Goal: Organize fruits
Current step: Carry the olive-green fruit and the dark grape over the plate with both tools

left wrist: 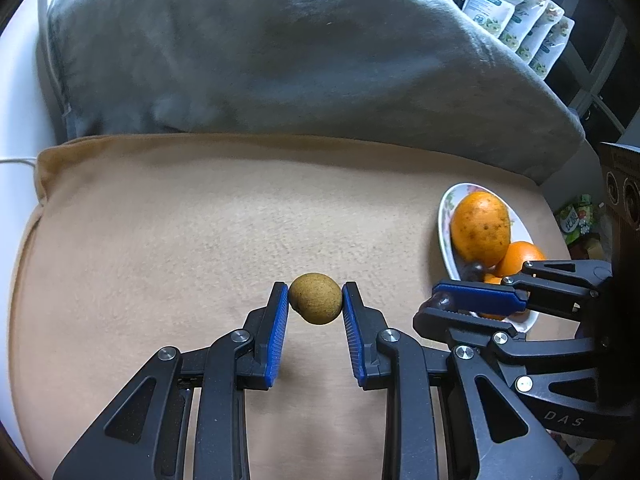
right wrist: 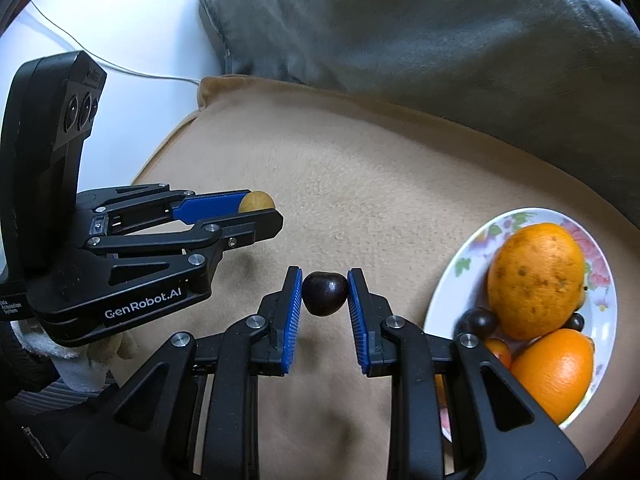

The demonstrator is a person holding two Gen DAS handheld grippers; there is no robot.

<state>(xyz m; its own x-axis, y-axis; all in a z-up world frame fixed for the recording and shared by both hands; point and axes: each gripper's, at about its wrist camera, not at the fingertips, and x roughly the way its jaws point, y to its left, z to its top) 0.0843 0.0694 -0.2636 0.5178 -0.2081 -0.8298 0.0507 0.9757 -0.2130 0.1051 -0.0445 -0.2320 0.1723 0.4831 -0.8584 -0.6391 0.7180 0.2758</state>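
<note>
My left gripper [left wrist: 315,298] is shut on a small round brown fruit [left wrist: 315,299], held above the tan cushion [left wrist: 180,240]; seen from the right wrist, the same left gripper [right wrist: 260,208] holds that brown fruit [right wrist: 258,202] at its tips. My right gripper [right wrist: 324,292] is shut on a dark purple cherry-like fruit [right wrist: 325,294], also lifted off the cushion. To the right sits a flowered plate [right wrist: 472,256] holding a spotted orange mango [right wrist: 536,280], an orange [right wrist: 556,372] and small dark fruits [right wrist: 478,322]. In the left wrist view the right gripper [left wrist: 444,300] hangs in front of the plate [left wrist: 446,216].
A grey blanket [left wrist: 260,52] is heaped behind the cushion. White pouches [left wrist: 516,8] stand at the back right. A white cable [right wrist: 120,66] runs across the white surface at the left. A cloth [right wrist: 76,360] lies at the lower left.
</note>
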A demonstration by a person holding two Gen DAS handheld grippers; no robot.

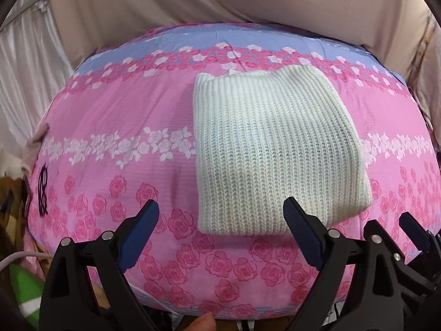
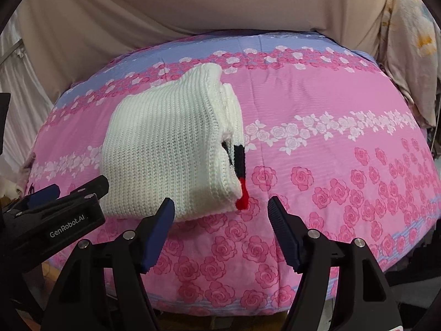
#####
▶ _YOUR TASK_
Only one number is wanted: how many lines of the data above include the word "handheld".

▶ _ANSWER BOX_
2